Work required
When the line with "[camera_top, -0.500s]" turns up below, begin repeating exactly, and carry on through the line with "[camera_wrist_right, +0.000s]"; no pictures go into the copy.

Source data
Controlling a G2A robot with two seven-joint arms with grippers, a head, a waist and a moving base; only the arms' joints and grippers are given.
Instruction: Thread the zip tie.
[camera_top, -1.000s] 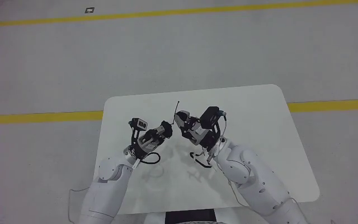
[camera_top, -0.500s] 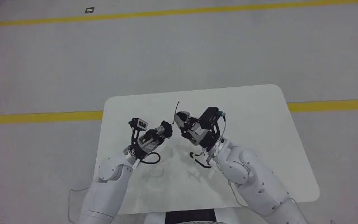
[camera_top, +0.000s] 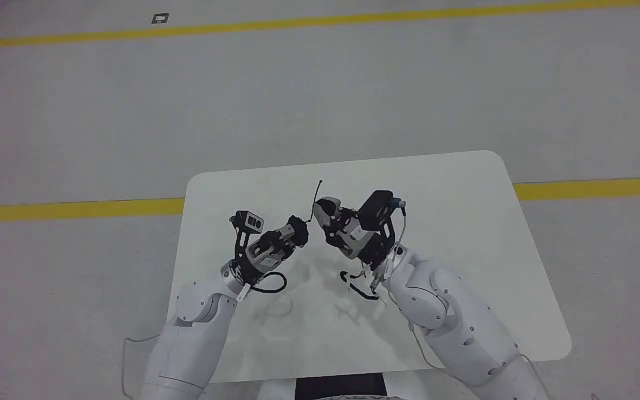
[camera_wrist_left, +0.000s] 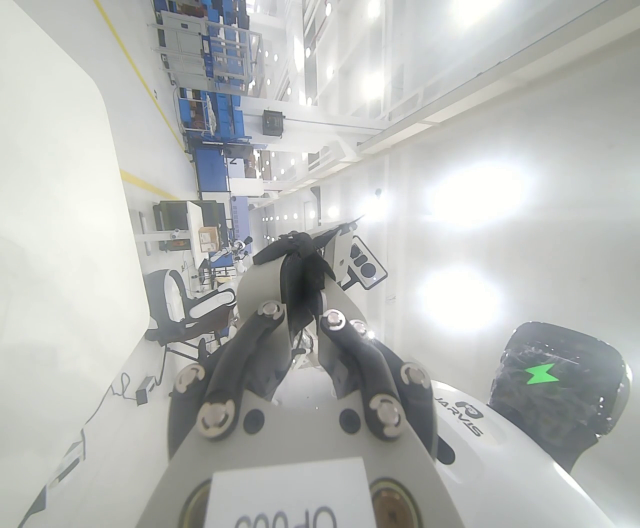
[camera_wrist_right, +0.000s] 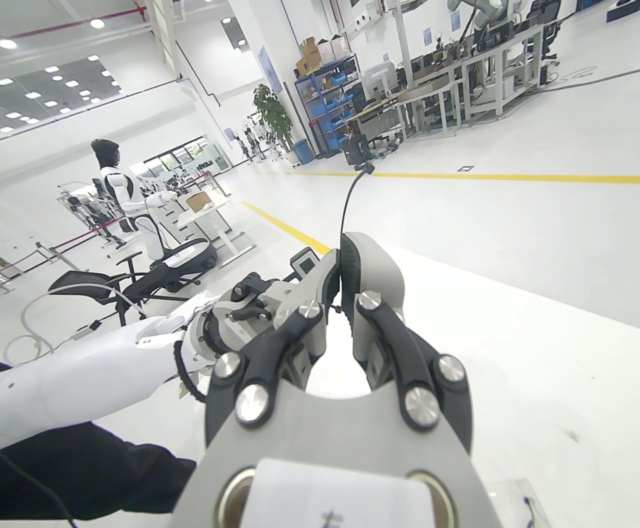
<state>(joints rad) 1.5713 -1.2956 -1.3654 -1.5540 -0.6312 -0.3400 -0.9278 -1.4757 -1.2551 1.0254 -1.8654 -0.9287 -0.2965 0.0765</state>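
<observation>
A: Zip tie (camera_wrist_right: 348, 200): thin black plastic, smooth, matt.
B: Right hand (camera_wrist_right: 341, 250): matt grey plastic fingers, ribbed black pads, black links, bright metal rivets.
A: Left hand (camera_wrist_left: 300, 250): same build.
B: Table (camera_top: 450, 200): white, smooth, faint sheen.

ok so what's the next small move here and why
Probably ease the left gripper up toward the head of the zip tie. The right gripper is shut on the strap, and the head stands free above its fingertips. The left gripper sits closed right beside those fingertips, short of the head. What it holds is too dark to tell.
</observation>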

Response area
[camera_top, -0.500s] 
[camera_top, +0.000s] 
[camera_wrist_left, +0.000s] 
[camera_wrist_right, +0.000s] 

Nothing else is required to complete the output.